▸ ASSIGNMENT
Give the data again, word for word.

[Opening RAW DATA section]

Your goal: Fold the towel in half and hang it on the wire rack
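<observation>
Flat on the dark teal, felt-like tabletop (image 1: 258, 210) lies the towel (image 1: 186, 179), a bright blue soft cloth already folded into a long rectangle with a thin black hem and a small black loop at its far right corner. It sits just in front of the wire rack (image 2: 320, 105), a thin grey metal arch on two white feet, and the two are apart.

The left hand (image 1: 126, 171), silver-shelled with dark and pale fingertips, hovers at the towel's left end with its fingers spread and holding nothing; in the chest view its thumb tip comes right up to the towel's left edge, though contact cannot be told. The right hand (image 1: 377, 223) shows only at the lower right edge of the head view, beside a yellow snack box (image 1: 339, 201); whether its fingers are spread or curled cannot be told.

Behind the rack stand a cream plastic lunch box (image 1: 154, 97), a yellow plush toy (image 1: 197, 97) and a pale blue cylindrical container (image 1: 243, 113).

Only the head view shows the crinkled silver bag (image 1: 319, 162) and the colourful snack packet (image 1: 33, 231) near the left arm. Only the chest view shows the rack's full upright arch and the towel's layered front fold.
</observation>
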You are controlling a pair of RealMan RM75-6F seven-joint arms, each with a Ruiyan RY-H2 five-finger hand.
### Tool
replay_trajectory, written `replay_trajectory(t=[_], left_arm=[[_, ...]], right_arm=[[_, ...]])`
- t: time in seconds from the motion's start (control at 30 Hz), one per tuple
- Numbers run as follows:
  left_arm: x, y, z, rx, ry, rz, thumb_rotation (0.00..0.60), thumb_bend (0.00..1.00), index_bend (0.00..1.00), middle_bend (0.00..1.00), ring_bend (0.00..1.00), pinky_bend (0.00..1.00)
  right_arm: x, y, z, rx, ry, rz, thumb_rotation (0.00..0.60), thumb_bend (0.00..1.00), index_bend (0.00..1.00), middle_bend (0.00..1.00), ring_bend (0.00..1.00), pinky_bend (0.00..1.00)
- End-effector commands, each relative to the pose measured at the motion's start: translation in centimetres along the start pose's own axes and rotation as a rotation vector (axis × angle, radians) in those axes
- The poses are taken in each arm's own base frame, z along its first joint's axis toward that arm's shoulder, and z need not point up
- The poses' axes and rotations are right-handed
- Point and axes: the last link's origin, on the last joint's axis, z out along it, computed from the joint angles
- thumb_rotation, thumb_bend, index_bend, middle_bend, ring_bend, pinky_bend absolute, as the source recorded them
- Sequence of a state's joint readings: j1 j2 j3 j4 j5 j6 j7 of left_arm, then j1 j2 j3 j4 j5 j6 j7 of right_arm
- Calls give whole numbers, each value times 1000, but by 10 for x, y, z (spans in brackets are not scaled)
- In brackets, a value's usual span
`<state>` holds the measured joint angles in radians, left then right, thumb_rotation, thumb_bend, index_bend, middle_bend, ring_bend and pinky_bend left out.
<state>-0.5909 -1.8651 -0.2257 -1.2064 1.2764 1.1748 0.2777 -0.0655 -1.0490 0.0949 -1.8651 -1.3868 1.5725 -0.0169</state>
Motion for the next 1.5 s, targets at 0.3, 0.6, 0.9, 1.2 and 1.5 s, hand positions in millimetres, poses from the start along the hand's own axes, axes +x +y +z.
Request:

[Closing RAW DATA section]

▸ ANSWER SECTION
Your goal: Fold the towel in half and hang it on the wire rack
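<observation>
Flat on the dark teal, felt-like tabletop (image 1: 258, 210) lies the towel (image 1: 186, 179), a bright blue soft cloth already folded into a long rectangle with a thin black hem and a small black loop at its far right corner. It sits just in front of the wire rack (image 2: 320, 105), a thin grey metal arch on two white feet, and the two are apart.

The left hand (image 1: 126, 171), silver-shelled with dark and pale fingertips, hovers at the towel's left end with its fingers spread and holding nothing; in the chest view its thumb tip comes right up to the towel's left edge, though contact cannot be told. The right hand (image 1: 377, 223) shows only at the lower right edge of the head view, beside a yellow snack box (image 1: 339, 201); whether its fingers are spread or curled cannot be told.

Behind the rack stand a cream plastic lunch box (image 1: 154, 97), a yellow plush toy (image 1: 197, 97) and a pale blue cylindrical container (image 1: 243, 113).

Only the head view shows the crinkled silver bag (image 1: 319, 162) and the colourful snack packet (image 1: 33, 231) near the left arm. Only the chest view shows the rack's full upright arch and the towel's layered front fold.
</observation>
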You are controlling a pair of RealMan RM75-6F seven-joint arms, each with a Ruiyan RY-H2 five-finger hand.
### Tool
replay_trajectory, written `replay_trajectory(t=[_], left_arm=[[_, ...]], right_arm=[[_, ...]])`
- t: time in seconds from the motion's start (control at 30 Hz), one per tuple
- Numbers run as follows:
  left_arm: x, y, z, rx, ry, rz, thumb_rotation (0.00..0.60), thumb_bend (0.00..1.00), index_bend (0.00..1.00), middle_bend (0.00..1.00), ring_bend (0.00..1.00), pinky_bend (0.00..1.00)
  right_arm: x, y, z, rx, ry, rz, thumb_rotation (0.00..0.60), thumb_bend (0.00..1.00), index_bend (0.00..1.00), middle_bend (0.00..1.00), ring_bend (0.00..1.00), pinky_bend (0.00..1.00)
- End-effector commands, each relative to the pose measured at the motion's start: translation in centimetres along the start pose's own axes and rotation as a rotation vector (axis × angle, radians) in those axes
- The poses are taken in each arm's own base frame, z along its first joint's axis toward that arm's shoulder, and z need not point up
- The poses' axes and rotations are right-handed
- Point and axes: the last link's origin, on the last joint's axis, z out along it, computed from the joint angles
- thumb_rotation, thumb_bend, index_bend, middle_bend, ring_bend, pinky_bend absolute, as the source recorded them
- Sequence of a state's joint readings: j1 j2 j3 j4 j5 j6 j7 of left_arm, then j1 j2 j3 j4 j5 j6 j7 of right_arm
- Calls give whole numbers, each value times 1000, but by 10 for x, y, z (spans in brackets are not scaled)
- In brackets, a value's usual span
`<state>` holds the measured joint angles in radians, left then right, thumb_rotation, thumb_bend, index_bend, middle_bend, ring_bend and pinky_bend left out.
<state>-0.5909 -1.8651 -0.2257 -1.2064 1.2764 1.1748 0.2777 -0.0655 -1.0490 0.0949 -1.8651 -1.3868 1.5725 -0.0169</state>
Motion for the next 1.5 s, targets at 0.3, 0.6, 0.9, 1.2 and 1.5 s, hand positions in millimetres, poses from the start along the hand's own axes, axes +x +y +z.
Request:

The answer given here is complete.